● WHAT IS NEEDED:
Every line below that has the word "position" counts once; report how many lines that makes, with no other words.

● DATASET SECTION:
■ ■ ■

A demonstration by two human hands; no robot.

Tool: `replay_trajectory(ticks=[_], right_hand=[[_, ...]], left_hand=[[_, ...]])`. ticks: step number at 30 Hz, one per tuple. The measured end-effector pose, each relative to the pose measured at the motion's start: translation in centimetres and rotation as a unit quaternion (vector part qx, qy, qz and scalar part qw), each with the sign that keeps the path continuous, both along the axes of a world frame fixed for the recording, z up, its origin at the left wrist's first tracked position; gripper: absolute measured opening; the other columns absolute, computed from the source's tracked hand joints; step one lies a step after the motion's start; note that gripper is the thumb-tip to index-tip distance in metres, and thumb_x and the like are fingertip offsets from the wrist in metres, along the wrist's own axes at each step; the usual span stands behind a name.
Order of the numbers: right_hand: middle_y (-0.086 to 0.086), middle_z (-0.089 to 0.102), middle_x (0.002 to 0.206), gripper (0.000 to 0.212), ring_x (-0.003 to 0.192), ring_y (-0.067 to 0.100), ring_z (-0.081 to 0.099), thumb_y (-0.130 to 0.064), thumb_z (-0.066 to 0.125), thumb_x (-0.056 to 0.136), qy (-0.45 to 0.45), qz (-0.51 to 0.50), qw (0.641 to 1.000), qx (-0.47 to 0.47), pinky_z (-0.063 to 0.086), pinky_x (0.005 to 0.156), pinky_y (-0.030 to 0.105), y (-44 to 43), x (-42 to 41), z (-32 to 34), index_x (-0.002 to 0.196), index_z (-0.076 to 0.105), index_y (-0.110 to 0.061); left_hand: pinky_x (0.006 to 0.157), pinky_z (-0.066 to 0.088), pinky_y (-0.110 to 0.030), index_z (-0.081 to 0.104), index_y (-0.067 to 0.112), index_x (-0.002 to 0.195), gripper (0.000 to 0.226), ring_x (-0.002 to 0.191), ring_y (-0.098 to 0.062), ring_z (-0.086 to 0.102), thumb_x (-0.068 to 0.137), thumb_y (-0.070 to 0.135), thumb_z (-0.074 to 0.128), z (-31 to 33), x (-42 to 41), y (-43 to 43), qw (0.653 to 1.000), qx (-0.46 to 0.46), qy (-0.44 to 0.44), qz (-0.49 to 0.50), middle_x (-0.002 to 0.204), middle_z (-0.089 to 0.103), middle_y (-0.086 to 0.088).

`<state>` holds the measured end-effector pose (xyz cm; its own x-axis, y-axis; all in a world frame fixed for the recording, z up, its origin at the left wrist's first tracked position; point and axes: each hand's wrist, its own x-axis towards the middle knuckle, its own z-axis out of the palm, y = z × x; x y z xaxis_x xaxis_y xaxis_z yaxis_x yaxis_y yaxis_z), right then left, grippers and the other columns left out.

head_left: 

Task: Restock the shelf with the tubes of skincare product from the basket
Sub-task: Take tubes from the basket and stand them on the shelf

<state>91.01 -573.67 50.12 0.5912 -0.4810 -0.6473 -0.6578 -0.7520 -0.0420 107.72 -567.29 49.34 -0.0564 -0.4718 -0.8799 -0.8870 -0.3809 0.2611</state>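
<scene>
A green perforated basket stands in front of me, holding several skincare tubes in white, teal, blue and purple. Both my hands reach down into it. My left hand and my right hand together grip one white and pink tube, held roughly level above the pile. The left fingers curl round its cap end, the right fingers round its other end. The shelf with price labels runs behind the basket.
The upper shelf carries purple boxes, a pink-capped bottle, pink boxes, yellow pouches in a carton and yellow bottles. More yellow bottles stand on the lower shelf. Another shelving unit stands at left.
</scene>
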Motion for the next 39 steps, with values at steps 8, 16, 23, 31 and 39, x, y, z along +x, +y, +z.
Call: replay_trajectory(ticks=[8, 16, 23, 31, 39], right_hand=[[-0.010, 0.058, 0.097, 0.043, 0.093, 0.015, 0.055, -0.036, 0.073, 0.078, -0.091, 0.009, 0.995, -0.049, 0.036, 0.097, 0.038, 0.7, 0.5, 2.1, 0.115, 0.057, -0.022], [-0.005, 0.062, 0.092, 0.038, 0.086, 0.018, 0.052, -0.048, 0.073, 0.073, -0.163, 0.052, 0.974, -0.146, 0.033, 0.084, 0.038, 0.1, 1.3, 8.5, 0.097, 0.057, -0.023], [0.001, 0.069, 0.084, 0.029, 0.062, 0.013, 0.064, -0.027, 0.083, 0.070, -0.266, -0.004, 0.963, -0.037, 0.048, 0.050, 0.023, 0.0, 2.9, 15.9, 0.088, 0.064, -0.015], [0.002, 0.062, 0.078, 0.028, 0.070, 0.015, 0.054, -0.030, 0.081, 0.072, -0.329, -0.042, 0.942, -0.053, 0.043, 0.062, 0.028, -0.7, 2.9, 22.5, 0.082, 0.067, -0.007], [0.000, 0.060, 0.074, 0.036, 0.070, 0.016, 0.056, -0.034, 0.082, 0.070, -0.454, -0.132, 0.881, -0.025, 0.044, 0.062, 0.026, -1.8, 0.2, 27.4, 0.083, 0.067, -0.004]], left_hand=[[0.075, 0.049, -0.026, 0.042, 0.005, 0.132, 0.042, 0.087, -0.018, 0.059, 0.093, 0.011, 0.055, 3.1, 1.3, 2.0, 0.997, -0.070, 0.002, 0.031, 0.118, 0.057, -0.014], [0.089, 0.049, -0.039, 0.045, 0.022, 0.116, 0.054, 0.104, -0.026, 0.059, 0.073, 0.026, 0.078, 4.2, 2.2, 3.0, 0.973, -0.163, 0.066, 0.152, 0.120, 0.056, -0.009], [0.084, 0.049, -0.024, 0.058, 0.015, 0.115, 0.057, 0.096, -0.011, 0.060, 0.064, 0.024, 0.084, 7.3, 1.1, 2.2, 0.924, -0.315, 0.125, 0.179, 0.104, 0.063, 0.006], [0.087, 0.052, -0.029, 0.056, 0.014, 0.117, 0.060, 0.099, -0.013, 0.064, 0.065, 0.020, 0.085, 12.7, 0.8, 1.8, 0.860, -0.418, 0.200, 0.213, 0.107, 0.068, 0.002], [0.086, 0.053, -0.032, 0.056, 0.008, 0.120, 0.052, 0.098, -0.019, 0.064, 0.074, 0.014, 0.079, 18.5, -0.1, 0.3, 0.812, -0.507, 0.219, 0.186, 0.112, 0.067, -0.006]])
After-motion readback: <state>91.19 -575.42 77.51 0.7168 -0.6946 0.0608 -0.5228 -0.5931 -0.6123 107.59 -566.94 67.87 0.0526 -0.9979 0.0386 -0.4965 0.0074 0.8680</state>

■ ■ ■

● EXERCISE RESULT:
2